Por Santiago Amondaray
Dentro de seis años nuestra ciudad estará celebrando 300 años de la sanción del Curato de Areco, decisión del Cabildo Eclesiástico que dio origen al Pago del mismo nombre.
La coyuntura que estamos transitado de cara al 23 de octubre del 2030 se nos presenta como una oportunidad idónea para repensar nuestro pasado. Hay dos motivos detrás de esta necesidad: porque cada generación tiene que revisar su propia historia y reescribirla en consecuencia; y porque el pasado arequero que se nos ha contado, se encuentra plagado de silencios sobre una multiplicidad de hechos, actores y procesos que urge sacar del basurero de la historia al que fueron arrojados.
El silencio es constitutivo de la historia. Parafraseando a un reconocido antropólogo de origen jamaiquino, no es posible disociar aquello que se recuerda de aquello que se olvida. En este sentido, la Historia (con mayúsculas) ha desempeñado un papel central en la producción de un pasado donde la ausencia de ruido histórico es, paradójicamente, muy palpable e intencionada.
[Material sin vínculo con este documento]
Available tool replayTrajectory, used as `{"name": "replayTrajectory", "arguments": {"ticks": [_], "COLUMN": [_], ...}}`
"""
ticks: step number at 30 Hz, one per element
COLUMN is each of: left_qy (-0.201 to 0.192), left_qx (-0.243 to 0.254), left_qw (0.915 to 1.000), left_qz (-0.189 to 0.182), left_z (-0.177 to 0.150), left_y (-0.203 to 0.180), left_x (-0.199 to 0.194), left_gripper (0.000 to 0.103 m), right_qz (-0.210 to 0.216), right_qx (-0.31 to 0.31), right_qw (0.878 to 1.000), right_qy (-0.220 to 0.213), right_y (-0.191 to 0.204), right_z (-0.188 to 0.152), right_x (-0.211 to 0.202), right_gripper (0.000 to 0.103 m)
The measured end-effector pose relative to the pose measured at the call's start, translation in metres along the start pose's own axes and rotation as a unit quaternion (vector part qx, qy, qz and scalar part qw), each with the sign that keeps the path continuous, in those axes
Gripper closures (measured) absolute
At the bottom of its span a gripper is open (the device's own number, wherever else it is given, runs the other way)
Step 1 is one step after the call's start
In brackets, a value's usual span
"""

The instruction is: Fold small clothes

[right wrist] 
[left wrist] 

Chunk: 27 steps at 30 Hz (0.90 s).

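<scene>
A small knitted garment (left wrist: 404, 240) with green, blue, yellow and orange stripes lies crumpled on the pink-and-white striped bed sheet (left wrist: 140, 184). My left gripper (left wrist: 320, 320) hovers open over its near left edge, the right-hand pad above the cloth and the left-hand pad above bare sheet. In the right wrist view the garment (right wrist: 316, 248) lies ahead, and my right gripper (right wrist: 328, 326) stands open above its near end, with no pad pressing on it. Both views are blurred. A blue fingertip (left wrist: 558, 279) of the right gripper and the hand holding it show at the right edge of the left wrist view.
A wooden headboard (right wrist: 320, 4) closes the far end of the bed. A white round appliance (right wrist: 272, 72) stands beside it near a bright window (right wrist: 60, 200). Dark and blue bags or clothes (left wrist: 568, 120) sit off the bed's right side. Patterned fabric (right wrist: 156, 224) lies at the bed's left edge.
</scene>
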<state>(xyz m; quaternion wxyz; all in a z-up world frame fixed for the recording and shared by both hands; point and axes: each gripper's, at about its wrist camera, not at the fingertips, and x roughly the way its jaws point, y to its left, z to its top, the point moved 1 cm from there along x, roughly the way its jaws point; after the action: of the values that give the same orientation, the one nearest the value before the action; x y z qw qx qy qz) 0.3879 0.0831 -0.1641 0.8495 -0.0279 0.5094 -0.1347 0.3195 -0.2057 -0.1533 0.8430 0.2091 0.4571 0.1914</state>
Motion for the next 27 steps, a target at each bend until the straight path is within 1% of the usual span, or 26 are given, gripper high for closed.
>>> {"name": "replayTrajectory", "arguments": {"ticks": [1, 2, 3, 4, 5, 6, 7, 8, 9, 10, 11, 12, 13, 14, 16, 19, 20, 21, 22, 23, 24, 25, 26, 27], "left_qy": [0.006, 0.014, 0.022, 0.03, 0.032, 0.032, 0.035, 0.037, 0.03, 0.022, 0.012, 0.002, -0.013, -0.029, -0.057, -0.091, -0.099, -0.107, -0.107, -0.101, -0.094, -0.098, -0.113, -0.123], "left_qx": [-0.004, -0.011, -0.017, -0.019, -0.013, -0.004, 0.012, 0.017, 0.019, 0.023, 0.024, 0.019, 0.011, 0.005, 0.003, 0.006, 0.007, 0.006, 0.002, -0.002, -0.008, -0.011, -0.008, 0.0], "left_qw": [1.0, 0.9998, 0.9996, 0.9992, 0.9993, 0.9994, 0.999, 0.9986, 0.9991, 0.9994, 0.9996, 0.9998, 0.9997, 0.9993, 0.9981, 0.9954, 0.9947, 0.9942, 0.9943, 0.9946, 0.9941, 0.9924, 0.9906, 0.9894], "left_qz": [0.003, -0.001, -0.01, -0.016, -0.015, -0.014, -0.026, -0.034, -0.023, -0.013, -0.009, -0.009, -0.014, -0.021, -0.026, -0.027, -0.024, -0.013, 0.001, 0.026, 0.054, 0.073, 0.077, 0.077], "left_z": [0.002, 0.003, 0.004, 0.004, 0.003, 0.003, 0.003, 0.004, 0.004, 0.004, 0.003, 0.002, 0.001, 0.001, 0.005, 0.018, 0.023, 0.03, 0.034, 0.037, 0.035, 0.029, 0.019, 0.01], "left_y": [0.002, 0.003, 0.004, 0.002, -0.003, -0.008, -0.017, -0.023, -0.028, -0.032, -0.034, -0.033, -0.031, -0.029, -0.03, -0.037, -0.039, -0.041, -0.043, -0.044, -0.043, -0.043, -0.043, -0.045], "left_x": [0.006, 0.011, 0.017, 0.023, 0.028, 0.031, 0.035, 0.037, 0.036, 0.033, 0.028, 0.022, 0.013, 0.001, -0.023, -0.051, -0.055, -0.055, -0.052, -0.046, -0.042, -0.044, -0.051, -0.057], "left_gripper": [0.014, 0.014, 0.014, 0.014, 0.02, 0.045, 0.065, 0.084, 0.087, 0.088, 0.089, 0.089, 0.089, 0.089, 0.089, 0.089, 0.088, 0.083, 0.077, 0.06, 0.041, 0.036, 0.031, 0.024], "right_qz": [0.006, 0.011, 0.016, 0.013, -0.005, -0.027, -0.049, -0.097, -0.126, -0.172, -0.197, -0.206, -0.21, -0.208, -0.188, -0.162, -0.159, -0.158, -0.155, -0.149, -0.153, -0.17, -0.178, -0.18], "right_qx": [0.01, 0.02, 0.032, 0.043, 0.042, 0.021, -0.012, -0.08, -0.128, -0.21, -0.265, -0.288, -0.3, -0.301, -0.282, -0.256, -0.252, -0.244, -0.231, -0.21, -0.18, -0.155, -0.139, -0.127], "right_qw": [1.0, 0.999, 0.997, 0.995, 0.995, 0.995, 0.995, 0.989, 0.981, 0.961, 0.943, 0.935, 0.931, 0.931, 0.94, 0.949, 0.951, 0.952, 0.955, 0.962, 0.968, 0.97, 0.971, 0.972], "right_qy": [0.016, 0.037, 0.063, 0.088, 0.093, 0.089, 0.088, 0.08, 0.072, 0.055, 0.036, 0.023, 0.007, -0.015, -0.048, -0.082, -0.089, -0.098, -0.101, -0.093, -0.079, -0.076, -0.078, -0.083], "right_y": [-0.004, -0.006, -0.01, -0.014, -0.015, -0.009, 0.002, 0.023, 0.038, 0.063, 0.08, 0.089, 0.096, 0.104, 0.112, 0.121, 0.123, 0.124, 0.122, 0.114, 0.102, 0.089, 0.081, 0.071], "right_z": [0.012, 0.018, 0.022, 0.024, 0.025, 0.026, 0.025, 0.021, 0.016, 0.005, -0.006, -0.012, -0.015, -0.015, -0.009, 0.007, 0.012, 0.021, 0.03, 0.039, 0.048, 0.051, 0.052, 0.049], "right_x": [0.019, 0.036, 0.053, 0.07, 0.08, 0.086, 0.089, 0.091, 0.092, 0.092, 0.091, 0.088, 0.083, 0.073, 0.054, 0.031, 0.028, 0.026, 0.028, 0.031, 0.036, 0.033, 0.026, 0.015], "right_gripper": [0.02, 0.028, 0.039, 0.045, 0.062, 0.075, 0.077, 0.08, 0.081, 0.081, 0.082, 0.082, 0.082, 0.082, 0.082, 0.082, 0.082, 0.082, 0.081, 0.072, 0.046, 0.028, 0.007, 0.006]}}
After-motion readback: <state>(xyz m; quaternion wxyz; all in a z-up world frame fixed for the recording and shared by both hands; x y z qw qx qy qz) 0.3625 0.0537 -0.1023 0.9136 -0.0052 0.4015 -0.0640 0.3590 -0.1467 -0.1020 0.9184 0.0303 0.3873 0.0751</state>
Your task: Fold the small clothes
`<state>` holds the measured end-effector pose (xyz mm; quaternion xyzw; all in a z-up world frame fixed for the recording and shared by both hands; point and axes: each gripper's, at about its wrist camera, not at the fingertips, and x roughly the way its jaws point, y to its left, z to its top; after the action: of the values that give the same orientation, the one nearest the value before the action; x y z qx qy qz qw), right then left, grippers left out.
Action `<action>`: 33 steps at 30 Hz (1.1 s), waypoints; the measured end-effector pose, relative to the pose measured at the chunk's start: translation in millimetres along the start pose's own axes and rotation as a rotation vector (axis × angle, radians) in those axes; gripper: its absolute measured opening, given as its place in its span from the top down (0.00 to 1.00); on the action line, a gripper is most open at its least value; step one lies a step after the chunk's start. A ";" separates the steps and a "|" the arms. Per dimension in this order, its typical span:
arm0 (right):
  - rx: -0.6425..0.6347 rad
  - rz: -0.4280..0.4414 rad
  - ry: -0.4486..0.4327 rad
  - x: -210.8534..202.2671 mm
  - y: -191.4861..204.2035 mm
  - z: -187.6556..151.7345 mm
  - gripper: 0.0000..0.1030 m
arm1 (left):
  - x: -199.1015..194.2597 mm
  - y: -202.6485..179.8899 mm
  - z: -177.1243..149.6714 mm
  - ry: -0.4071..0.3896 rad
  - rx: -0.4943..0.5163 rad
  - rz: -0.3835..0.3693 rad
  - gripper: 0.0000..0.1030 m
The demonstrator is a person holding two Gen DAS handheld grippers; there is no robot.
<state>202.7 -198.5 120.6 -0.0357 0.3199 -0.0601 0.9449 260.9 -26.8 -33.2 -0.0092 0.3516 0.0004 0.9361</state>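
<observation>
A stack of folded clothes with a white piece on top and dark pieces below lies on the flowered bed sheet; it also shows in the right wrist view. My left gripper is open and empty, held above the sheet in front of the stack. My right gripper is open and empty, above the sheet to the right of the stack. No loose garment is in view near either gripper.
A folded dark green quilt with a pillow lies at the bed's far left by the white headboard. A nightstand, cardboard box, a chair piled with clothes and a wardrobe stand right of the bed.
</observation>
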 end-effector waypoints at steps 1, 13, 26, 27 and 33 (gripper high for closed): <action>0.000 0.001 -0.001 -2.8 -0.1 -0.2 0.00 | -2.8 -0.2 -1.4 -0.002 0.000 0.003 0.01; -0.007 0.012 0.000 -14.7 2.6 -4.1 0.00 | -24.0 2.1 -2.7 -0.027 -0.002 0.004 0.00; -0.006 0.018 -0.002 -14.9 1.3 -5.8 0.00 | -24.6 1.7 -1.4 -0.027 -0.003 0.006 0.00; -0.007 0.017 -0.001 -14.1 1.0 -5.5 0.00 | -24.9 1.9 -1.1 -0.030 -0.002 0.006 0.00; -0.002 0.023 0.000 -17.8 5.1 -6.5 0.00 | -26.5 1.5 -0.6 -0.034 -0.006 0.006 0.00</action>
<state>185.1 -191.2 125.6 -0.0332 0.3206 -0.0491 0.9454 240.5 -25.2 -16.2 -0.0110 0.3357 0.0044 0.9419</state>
Basta leer las clásicas obras canonizadas para entender que el Areco que se plasmó en el papel y que se reprodujo obsesivamente desde inicios del siglo pasado, es un Areco idealizado, lineal, sin conflictos, sin tragedias, sin procesos sociales, sin sujetos, sin clases, sin razas, en resumen, ahistórico. Un pasado blanco construido por una elite local que narcisísticamente se miraba en un espejo que les devolvía una imagen de ellos mismos como los únicos protagonistas de una historia heroica e hidalga.
Del otro lado del espejo, dos hermanas llamadas Justa y Emiliana encarnan en su cuerpo el peso de dos silencios: el de la Historia que las marginó en tanto no-blancas y afrodescendientes; y un silencio propio, autoimpuesto como estrategia propia de supervivencia ante el trauma de los siglos de esclavitud y explotación.
Sobre ellas es poco lo que se sabe. Las dos fotografías que acompañan a esta nota fueron tomadas en los albores del siglo pasado frente a la propiedad deteriorada que heredaron, ubicada en la esquina de Arellano y General Paz (hoy un chalet que nada nos dice de ese pasado, al menos en apariencia). En el censo de 1895 aparecen registradas como Justa y Emiliana Sosa, de 30 y 40 años. No sabían leer ni escribir y se las reconoce como sirvientas o criadas, eufemismos en boga en el contexto de post-abolición para referirse a mujeres vinculadas a la realización de tareas domésticas en condiciones rayanas con el trabajo esclavo en casas de quienes, con mucha probabilidad, hayan sido otrora los dueños de sus madres, padres, abuelas, abuelos o, incluso, de ellas mismas. José María Sosa era su patrón junto con su esposa Dionisia Alem, hermana del Leandro N. Alem. Que lleven el apellido de sus patrones habla a las claras de una apropiación, de una asignación de identidad forzada vinculada a la propiedad de sus cuerpos, formal o encubierta.
Por su parte, el mencionado Sosa aparece en el censo de 1836 como propietario de un esclavo, una casa y una estancia en la que también vivían tres libertos: ¿alguno de ellos era pariente de nuestros símbolos silenciados? Una pregunta que queda flotando en el aire ante la falta de registros.
Justa y Emiliana representan una historia desconocida y silenciada. Una historia que no hay que limitar a un pasado remoto, extinto, tal como ha hecho la historiografía nacional con la población argentina no-blanca.
Para finalizar, en el marco de la coyuntura previa al tricentenario de Areco propongo un ejercicio de memoria histórica: un grupo de hombres armados, blancos en su mayoría, irrumpen a la fuerza en hogares de Angola y de otras regiones de África; extraen contra su voluntad a cientos de hombres y mujeres, separándolos de sus familias para siempre; luego son transportados en condiciones infrahumanas a través del Atlántico; de la “mercancía” embarcada en el puerto de origen solo la mitad llega a su destino, mientras que el resto es arrojado al mar; los sobrevivientes, los “afortunados”, son vendidos en alguno de los puntos destinados al comercio de esclavos en Brasil y en el Rio de la Plata; un puñado de ellos son comprados por un terrateniente de una localidad del norte de la campaña bonaerense para realizar trabajos domésticos y tareas en los campos; en el Pago de Areco se encuentran con otros que han sufrido el mismo cruel destino de despojo; siglos después, sus descendientes continúan caminando las calles de Areco, algunos ignorando ser parte de un linaje de africanos y africanas esclavizadas, otros reclamando en silencio ser reconocidos en una localidad que se piensa blanca y que los condenó a los márgenes de la historia.